Moon Yong Wha, Choi Sung Ho, Kim Yong Tai, Sohn Joo Hyuk, Chang Joon, Kim Se Kyu, Park Moo Suk, Chung Kyung Young, Lee Hyoun Ju, Kim Joo-Hang
Department of Internal Medicine, Yonsei Cancer Center, Yonsei University College of Medicine, Seoul, and Department of Division of Hemato-Oncology, National Health Insurance Corp., Ilsan Hospital, Kyonggi-do, Korea.
Cancer. 2007 May 1;109(9):1829-35. doi: 10.1002/cncr.22601.
The study investigated correlations between adenosine triphosphate / chemotherapy response assay (ATP-CRA) and clinical outcomes after ATP-CRA-guided platinum-based chemotherapy for unresectable nonsmall-cell lung cancer (NSCLC).
The authors performed an in vitro chemosensitivity test, ATP-CRA, to evaluate the chemosensitivities of anticancer drugs such as cisplatin, carboplatin, paclitaxel, docetaxel, gemcitabine, and vinorelbine for chemonaive, unresectable NSCLC. The cell death rate was determined by measuring the intracellular ATP levels of drug-exposed cells compared with untreated controls. A sensitive drug was defined as a drug producing 30% or more reduction in ATP compared with untreated controls. Assay-guided platinum-based 2-drug chemotherapy was given to patients with pathologically confirmed NSCLC.
Thirty-four patients were enrolled. Thirty tumor specimens were obtained by bronchoscopic biopsies and 4 obtained surgically. The median age was 61 years and 27 patients had an Eastern Cooperative Oncology Group (ECOG) performance status of 0-1. The response rate was 43.8%. At a median follow-up period of 16.9 months, the median progression-free and overall survivals were 3.6 and 11.2 months, respectively.

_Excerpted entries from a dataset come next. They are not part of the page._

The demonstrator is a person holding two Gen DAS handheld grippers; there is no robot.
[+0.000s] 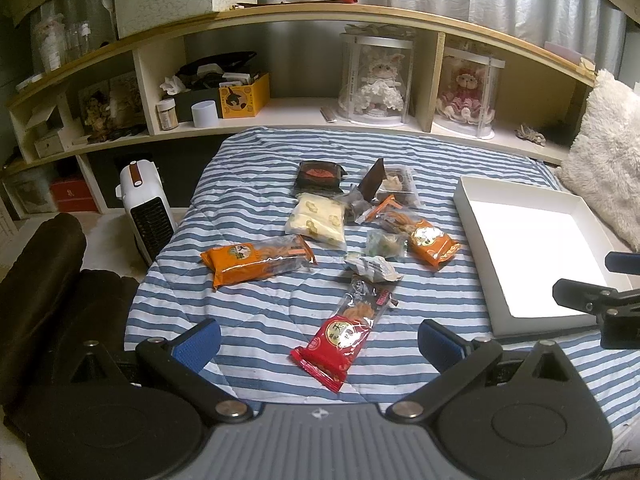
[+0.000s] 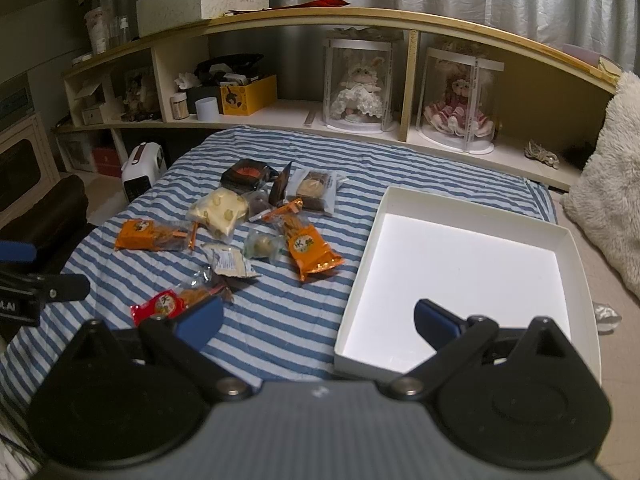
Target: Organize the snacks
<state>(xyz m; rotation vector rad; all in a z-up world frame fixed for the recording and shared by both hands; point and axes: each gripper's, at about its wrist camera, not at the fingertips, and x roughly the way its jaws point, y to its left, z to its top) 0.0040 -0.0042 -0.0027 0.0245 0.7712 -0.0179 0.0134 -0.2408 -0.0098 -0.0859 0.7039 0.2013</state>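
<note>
Snacks lie scattered in a loose heap on the blue-and-white striped quilt (image 1: pixel 256 320) of the bed, none of them yet in the white box (image 2: pixel 576 264) that sits open and bare on the quilt to their right, presumably set there as the place to gather them. Nearest the left gripper (image 1: pixel 320 342) is the red packet (image 1: pixel 344 344), lying flat and lengthwise between its blue-padded fingers (image 1: pixel 198 344), which are spread wide and hold nothing; that spread looks like readiness to close on the packet's narrow sides. Beyond it sit a crumpled white wrapper (image 1: pixel 372 268), a small green sweet (image 1: pixel 386 245), two orange packets (image 1: pixel 256 262) (image 1: pixel 434 245), a pale yellow pouch (image 1: pixel 318 220) and a dark packet with a red centre (image 1: pixel 320 176), some touching or overlapping, so lifting one may drag a neighbour. The right gripper (image 2: pixel 319 320) hangs above the box's near left corner, fingers (image 2: pixel 434 322) likewise wide apart and empty, straddling the box wall and the quilt; I judge it placed there either to steady the box or to take the right-hand orange packet (image 2: pixel 314 254), which lies just beside the box's left wall. A white heater (image 1: pixel 146 216) stands on the floor at the bed's left edge, and the shelf (image 1: pixel 280 112) behind holds two cased dolls (image 1: pixel 378 80), well apart from the work
</note>
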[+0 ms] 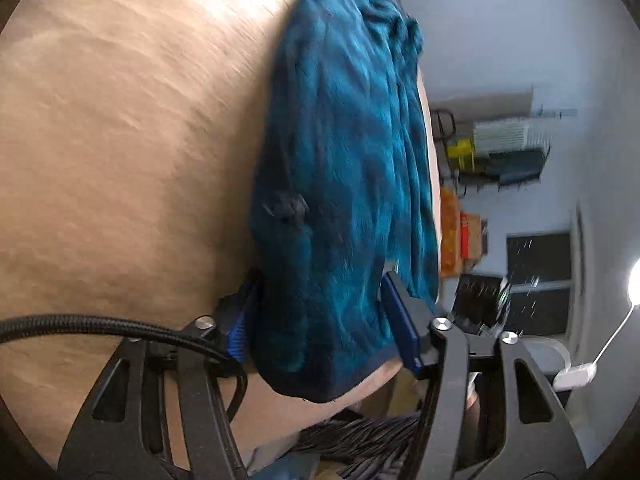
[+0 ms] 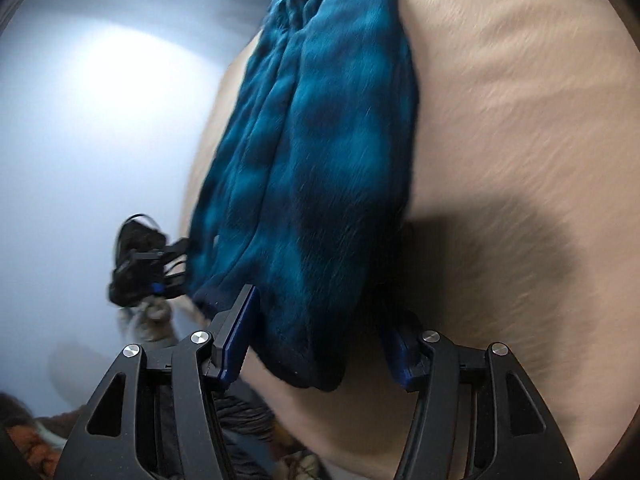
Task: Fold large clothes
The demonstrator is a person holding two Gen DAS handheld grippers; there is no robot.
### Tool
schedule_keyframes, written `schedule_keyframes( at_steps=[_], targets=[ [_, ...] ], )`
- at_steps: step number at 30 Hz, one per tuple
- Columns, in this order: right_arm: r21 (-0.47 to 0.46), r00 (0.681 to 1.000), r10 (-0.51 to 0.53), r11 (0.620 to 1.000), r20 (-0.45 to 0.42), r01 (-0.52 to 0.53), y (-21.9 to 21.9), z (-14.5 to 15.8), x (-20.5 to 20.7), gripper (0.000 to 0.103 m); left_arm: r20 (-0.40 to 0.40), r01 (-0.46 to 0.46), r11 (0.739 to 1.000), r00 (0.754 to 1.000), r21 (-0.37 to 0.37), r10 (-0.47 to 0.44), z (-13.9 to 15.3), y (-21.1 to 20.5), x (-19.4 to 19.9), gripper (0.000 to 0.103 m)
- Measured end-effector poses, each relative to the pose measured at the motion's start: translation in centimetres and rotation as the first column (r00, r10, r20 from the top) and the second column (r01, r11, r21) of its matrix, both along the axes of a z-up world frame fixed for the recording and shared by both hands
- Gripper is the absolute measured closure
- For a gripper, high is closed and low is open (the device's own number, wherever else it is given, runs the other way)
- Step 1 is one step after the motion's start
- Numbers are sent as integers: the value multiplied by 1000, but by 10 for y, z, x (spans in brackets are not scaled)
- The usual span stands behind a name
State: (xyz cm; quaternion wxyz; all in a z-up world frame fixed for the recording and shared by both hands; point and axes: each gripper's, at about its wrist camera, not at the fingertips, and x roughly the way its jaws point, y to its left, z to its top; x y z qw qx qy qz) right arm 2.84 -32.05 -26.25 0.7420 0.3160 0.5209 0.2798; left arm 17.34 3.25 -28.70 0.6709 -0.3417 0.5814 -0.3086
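1. Garment (image 1: pixel 344 168): teal-and-dark-blue blotched fabric, soft and fuzzy-looking, with a dark navy hem band along the near edge. It's bunched into a long, thick, layered strip with lengthwise creases.
2. It lies on a tan surface (image 1: pixel 120 160) with a matte, slightly wrinkled cloth texture; I can't tell whether that's a bed or a covered desk. The near hem end sits at the surface's edge, right at both grippers.
3. A small dark tab or patch (image 1: pixel 286 206) sits on the fabric's left side in the left wrist view; too blurred to identify.
4. Left hand-held gripper (image 1: pixel 320 320): black frame, blue ribbed pads, jaws spread wide. The hem end of the garment sits between the two pads; fabric covers the left pad's tip and runs along the right pad. Released, not clamped.
5. Right hand-held gripper (image 2: pixel 320 332): same build, jaws also spread wide, straddling the hem end (image 2: pixel 304 368). The left pad touches the fabric edge; the right pad is partly hidden in shadow behind the cloth. Not clenched.
6. In the right wrist view I see the left hand-held gripper just beside the garment's far side.
7. Both views are motion-blurred.
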Motion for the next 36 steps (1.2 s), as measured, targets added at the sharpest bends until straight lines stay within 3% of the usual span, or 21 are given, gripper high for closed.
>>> schedule_keyframes(
  at_steps=[2,4,5,8,19,29,32,36],
  targets=[
    [21,1000,28,999,5,-28,6,-2,7,52,28,36,999,999,30,-37,3,-11,-5,47],
    [13,999,53,998,-6,-53,16,-8,13,64,38,49,997,998,65,-52,6,-16,-6,64],
    [4,998,63,998,-6,-63,20,-8,13,71,32,49,996,998,78,-52,6,-18,-6,78],
    [-5,997,74,997,12,-74,24,-2,13,85,45,34,998,998,62,-37,13,-16,-10,88],
    [166,992,-15,986,126,-6,17,42,19,90,103,-44,995,993,-91,53,65,-8,2,90],
    [19,983,-46,999,178,43,11,96,81,90,177,-70,998,982,-3,70,115,-21,69,90],
    [-3,983,-58,998,172,59,9,104,106,90,161,-85,996,984,17,81,117,-23,95,90],
    [4,987,-103,995,123,103,2,102,144,90,131,-110,993,986,36,104,100,-33,131,90]
  ],
)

Patients were dichotomized into the platinum-sensitive (S; 20 patients) and resistant (R; 14 patients) groups. The positive/negative predictive values were 61.1% and 78.6% with a predictive accuracy of 68.8%. Although without significant differences in pretreatment parameters, the S-group showed better clinical response (P=.036), longer progression-free survival (P=.060), and longer overall survival (P=.025).
Despite using bronchoscopic biopsied specimens, ATP-CRA and clinical outcomes correlated well after assay-guided platinum-based 2-drug chemotherapy for unresectable NSCLC. There was a favorable response and survival in the platinum-sensitive vs resistant groups.
本研究调查了三磷酸腺苷/化疗反应分析(ATP-CRA)与不可切除非小细胞肺癌(NSCLC)患者在ATP-CRA指导下接受铂类化疗后的临床结局之间的相关性。
作者进行了体外化疗敏感性试验,即ATP-CRA,以评估顺铂、卡铂、紫杉醇、多西他赛、吉西他滨和长春瑞滨等抗癌药物对初治、不可切除NSCLC的化疗敏感性。通过测量药物处理细胞与未处理对照细胞的细胞内ATP水平来确定细胞死亡率。敏感药物定义为与未处理对照相比使ATP降低30%或更多的药物。对病理确诊的NSCLC患者给予分析指导下的铂类两药联合化疗。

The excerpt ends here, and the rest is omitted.